Apple acknowledged that it made fragile phones that can bend, if you do not know people that had this issue does not mean that only a few people have issues, as you read in the article Apple made some changes in the way the phone is built to patch the problem, they would not have changed the production line for a few cases only,

bangonkeyboard|7 years ago

"Apple argued […] that consumers could not have been uniformly exposed to any alleged misinformation or lies of omission because Apple keeps its iPhone boxes in the back of the [Apple] store, where customers aren’t allowed."

lb1lf|7 years ago

-I am quite possibly a bit slow here, but can anyone please explain how keeping the iPhone boxes out of reach of customers somehow gets Apple off the hook?

I am honestly puzzled as I am typing this on my non-bent, company-issue iPhone 6.

gruez|7 years ago

so apple is basically saying it's okay to make a defective product as long as you keep the packaging at the back of the store?

ianai|7 years ago

Duh, its been the same way with all of their hardware manufacturing errors. The standard template is:

Numerous social media posts about the same problem.

Denials and costly fixes for them. To the point of specialized third party accessories. Remember the iPhone antenna “bands”?

Apple acknowledges the issue.

Class action lawsuit filed.

Leaks about Apple knowing about the issue months before any corrective action.

stouset|7 years ago

For all that people keep mentioning antennagate, I personally never noticed this being an issue while owning the iPhone 4, nor did any of the other people I knew with an iPhone 4. It just wasn't something that ever came up in practice. And (seemingly as always), the iPhone 4 managed to beat out every other device of its time in consumer satisfaction surveys.

Does Apple make missteps? Sure. The new MacBook Pro keyboards are genuinely a disaster. But 95% of the complaints people actually bring up seem to be dramatically overblown.

mc32|7 years ago

Yeah and Papermaster being made scapegoat despite the issue mostly being Apple UI overestimating signal strength to the end user... but yeah, you be holding it wrong.

drcode|7 years ago

That's why I pay the "Apple premium" on all my devices, so that apple can claim their hardware has the highest quality, and can pay to fend off all the class action lawsuits that claim otherwise.

finchisko|7 years ago

Not going to defend Apple. But one doesn't have to be genius to find out that iPhone 6 would be more prone to bending than iPhone 5 (2x times thicker). The internal document doesn't proof anything. It's just numbers.

bangonkeyboard|7 years ago

It's not just that they knew it would bend.
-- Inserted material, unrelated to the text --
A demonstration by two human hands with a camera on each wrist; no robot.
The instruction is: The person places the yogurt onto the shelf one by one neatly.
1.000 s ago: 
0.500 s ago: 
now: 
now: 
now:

The document shows that Apple also knew that bending from normal use would detach the Touch IC chip and render the phone unusable. They secretly addressed this in later iPhone 6 runs ("after internal investigation, Apple determined underfill was necessary to resolve the problems caused by the defect") while continuing to charge affected users $350 (generously reduced to $150 after media attention) to fix their bricks.